**Your task**
Copy each line below in which the string "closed" occurs.

**Material provided**
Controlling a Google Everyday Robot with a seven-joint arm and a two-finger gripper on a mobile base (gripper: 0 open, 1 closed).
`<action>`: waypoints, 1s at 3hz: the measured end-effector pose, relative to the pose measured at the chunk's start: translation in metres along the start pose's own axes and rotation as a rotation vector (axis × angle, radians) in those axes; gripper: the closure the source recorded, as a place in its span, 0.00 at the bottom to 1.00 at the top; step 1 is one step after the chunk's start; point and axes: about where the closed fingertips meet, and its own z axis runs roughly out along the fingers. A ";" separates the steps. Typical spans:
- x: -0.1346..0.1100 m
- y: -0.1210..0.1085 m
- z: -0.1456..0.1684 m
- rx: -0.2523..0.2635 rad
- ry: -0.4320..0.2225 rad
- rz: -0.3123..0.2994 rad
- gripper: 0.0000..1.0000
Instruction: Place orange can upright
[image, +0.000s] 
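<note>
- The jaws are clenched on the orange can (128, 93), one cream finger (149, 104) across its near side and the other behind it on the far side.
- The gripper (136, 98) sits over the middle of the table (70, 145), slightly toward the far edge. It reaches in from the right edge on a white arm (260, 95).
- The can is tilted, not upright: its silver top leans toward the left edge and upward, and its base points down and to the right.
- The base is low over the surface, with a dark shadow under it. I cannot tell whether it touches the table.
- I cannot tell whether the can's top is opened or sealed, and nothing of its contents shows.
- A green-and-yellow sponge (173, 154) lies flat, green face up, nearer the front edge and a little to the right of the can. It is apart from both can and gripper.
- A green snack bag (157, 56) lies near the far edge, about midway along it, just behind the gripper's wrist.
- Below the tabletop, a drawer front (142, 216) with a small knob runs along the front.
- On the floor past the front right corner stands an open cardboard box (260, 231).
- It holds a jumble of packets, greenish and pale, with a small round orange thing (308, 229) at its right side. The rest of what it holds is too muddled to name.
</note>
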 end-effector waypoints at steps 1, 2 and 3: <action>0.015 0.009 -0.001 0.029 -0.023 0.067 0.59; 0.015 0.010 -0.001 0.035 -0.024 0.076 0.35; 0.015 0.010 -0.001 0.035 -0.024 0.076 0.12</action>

**Reply to the task**
Controlling a Google Everyday Robot with a seven-joint arm and a two-finger gripper on a mobile base (gripper: 0 open, 1 closed).
`<action>`: waypoints, 1s at 3hz: the measured end-effector pose, relative to the pose measured at the chunk's start: translation in metres along the start pose's own axes and rotation as a rotation vector (axis × angle, radians) in those axes; gripper: the closure the source recorded, as a place in its span, 0.00 at the bottom to 1.00 at the top; step 1 is one step after the chunk's start; point and axes: about where the closed fingertips meet, and its own z axis runs roughly out along the fingers. A ";" separates the steps. Typical spans:

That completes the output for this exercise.